Your instructions: With every line kept intact, print the entries that appear below.

Stored data:
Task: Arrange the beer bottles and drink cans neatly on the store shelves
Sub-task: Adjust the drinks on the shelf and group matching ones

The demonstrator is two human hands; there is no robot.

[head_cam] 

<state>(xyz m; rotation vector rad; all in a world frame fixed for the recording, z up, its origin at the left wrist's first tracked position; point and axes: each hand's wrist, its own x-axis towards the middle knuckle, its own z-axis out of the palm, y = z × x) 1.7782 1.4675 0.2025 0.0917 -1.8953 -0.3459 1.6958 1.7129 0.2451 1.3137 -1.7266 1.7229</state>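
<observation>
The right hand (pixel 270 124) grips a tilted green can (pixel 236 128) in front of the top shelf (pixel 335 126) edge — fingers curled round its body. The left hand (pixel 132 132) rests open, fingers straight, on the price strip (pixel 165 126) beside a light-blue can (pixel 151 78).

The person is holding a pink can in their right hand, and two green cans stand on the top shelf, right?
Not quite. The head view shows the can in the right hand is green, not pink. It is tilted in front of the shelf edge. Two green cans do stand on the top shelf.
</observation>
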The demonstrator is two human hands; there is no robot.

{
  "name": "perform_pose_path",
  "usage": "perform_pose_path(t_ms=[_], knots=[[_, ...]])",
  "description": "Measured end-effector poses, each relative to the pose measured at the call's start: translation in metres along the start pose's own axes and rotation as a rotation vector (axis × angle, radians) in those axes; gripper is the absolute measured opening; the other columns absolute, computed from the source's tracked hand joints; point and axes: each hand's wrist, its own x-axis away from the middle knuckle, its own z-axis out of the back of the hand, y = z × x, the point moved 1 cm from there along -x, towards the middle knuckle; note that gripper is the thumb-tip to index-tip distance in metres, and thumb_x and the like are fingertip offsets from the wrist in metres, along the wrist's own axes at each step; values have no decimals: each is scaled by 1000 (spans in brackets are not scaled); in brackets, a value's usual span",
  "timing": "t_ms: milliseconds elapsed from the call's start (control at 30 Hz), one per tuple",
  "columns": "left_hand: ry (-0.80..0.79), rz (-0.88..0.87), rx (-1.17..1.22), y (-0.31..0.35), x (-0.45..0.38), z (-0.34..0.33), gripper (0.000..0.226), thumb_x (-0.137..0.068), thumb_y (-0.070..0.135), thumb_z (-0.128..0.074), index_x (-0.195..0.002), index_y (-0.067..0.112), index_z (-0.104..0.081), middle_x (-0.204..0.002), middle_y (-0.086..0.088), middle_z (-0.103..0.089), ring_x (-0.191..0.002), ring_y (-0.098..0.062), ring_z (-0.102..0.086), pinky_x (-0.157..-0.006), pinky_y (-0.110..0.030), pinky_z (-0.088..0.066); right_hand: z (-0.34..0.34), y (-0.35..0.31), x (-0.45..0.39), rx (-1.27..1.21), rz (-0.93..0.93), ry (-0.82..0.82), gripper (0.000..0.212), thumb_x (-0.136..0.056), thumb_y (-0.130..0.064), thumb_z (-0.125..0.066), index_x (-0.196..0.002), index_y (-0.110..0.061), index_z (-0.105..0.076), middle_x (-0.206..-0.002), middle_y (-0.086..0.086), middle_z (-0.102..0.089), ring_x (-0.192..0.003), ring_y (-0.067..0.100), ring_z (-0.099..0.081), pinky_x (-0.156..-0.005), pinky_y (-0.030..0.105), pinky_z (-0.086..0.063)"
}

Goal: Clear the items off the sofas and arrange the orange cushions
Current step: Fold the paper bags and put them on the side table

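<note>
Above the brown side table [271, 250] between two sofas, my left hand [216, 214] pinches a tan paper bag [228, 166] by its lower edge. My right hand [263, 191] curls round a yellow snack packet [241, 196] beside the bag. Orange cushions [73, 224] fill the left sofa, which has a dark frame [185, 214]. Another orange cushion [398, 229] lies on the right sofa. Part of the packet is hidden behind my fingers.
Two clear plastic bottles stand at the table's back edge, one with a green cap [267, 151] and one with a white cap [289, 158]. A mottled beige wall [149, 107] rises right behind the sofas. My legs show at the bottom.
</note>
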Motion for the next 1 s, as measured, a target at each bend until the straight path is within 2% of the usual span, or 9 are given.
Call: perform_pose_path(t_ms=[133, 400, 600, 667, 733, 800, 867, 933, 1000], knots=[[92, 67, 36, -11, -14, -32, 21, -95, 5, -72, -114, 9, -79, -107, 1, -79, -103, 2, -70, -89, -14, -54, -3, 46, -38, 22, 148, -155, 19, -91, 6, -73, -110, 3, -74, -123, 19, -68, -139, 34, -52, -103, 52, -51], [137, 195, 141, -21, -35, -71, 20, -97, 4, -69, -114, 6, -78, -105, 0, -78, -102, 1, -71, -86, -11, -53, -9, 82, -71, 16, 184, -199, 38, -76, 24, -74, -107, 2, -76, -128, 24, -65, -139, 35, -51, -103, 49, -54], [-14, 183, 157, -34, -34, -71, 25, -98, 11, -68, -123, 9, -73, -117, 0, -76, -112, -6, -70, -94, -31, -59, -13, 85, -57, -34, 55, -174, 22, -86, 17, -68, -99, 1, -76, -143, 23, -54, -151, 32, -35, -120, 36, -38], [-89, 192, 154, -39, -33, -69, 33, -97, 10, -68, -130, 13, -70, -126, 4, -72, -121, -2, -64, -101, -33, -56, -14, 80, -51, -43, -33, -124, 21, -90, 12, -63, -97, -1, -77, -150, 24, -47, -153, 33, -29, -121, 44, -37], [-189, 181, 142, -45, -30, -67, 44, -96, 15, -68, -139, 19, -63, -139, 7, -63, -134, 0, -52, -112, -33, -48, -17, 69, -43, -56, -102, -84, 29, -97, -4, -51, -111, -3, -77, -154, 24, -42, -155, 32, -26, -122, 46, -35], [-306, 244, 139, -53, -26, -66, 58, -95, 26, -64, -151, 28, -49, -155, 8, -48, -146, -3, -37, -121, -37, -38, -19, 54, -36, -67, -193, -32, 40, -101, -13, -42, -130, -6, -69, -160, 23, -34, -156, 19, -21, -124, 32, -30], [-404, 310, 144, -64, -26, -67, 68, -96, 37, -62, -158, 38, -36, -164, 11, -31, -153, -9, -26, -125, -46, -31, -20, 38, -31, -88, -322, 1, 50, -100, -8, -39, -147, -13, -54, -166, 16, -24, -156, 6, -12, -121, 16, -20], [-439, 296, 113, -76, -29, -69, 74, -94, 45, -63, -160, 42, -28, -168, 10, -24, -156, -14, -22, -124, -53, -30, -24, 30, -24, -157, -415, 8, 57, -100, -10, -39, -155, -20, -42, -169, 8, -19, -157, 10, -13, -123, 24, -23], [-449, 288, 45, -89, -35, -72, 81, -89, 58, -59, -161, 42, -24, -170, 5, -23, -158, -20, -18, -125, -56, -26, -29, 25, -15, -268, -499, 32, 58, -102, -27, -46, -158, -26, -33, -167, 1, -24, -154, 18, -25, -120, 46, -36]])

Output for this task:
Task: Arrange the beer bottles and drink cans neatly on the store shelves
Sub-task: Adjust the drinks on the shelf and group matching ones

The demonstrator is two human hands; there is no robot.

[head_cam] 

<state>(xyz m; rotation vector rad; all in a world frame fixed for the recording, z up, its origin at the left wrist's first tracked position; point and axes: each hand's wrist, its own x-axis towards the middle knuckle, its own z-axis out of the palm, y = z × x) 1.7782 1.4675 0.2025 0.0917 -1.8953 -0.3459 1.6958 1.7129 0.2451 1.3137 -1.7266 1.7229</state>
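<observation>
The right hand (pixel 270 124) grips a tilted green can (pixel 236 128) in front of the top shelf (pixel 335 126) edge — fingers curled round its body. The left hand (pixel 132 132) rests open, fingers straight, on the price strip (pixel 165 126) beside a light-blue can (pixel 151 78).

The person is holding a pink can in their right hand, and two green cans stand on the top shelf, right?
Not quite. The head view shows the can in the right hand is green, not pink. It is tilted in front of the shelf edge. Two green cans do stand on the top shelf.
</observation>
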The demonstrator is two human hands; there is no robot.

{
  "name": "perform_pose_path",
  "usage": "perform_pose_path(t_ms=[_], knots=[[_, ...]])",
  "description": "Measured end-effector poses, each relative to the pose measured at the call's start: translation in metres along the start pose's own axes and rotation as a rotation vector (axis × angle, radians) in those axes; gripper is the absolute measured opening; the other columns absolute, computed from the source's tracked hand joints; point and axes: each hand's wrist, its own x-axis away from the middle knuckle, its own z-axis out of the back of the hand, y = z × x, the point moved 1 cm from there along -x, towards the middle knuckle; note that gripper is the thumb-tip to index-tip distance in metres, and thumb_x and the like are fingertip offsets from the wrist in metres, along the wrist's own axes at each step; values have no decimals: each is scaled by 1000 (spans in brackets are not scaled); in brackets, a value's usual span",
  "timing": "t_ms: milliseconds elapsed from the call's start (control at 30 Hz), one per tuple",
  "columns": "left_hand: ry (-0.80..0.79), rz (-0.88..0.87), rx (-1.17..1.22), y (-0.31..0.35), x (-0.45..0.38), z (-0.34..0.33), gripper (0.000..0.226), thumb_x (-0.137..0.068), thumb_y (-0.070..0.135), thumb_z (-0.128..0.074), index_x (-0.195..0.002), index_y (-0.067..0.112), index_z (-0.104..0.081), middle_x (-0.204..0.002), middle_y (-0.086..0.088), middle_z (-0.103..0.089), ring_x (-0.191..0.002), ring_y (-0.098..0.062), ring_z (-0.102..0.086), pinky_x (-0.157..-0.006), pinky_y (-0.110..0.030), pinky_z (-0.088..0.066); right_hand: z (-0.34..0.34), y (-0.35..0.31), x (-0.45..0.39), rx (-1.27..1.21), rz (-0.93..0.93), ry (-0.82..0.82), gripper (0.000..0.212), thumb_x (-0.136..0.056), thumb_y (-0.130..0.064), thumb_z (-0.125..0.066), index_x (-0.196..0.002), index_y (-0.110..0.061), index_z (-0.105..0.076), middle_x (-0.206..-0.002), middle_y (-0.086..0.086), middle_z (-0.102..0.089), ring_x (-0.192..0.003), ring_y (-0.067..0.100), ring_z (-0.099..0.081), pinky_x (-0.156..-0.005), pinky_y (-0.030..0.105), pinky_z (-0.086..0.063)"
}

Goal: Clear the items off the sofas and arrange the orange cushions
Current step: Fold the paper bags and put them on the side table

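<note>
Above the brown side table [271, 250] between two sofas, my left hand [216, 214] pinches a tan paper bag [228, 166] by its lower edge. My right hand [263, 191] curls round a yellow snack packet [241, 196] beside the bag. Orange cushions [73, 224] fill the left sofa, which has a dark frame [185, 214]. Another orange cushion [398, 229] lies on the right sofa. Part of the packet is hidden behind my fingers.
Two clear plastic bottles stand at the table's back edge, one with a green cap [267, 151] and one with a white cap [289, 158]. A mottled beige wall [149, 107] rises right behind the sofas. My legs show at the bottom.
</note>
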Motion for the next 1 s, as measured, a target at each bend until the straight path is within 2% of the usual span, or 9 are given.
Call: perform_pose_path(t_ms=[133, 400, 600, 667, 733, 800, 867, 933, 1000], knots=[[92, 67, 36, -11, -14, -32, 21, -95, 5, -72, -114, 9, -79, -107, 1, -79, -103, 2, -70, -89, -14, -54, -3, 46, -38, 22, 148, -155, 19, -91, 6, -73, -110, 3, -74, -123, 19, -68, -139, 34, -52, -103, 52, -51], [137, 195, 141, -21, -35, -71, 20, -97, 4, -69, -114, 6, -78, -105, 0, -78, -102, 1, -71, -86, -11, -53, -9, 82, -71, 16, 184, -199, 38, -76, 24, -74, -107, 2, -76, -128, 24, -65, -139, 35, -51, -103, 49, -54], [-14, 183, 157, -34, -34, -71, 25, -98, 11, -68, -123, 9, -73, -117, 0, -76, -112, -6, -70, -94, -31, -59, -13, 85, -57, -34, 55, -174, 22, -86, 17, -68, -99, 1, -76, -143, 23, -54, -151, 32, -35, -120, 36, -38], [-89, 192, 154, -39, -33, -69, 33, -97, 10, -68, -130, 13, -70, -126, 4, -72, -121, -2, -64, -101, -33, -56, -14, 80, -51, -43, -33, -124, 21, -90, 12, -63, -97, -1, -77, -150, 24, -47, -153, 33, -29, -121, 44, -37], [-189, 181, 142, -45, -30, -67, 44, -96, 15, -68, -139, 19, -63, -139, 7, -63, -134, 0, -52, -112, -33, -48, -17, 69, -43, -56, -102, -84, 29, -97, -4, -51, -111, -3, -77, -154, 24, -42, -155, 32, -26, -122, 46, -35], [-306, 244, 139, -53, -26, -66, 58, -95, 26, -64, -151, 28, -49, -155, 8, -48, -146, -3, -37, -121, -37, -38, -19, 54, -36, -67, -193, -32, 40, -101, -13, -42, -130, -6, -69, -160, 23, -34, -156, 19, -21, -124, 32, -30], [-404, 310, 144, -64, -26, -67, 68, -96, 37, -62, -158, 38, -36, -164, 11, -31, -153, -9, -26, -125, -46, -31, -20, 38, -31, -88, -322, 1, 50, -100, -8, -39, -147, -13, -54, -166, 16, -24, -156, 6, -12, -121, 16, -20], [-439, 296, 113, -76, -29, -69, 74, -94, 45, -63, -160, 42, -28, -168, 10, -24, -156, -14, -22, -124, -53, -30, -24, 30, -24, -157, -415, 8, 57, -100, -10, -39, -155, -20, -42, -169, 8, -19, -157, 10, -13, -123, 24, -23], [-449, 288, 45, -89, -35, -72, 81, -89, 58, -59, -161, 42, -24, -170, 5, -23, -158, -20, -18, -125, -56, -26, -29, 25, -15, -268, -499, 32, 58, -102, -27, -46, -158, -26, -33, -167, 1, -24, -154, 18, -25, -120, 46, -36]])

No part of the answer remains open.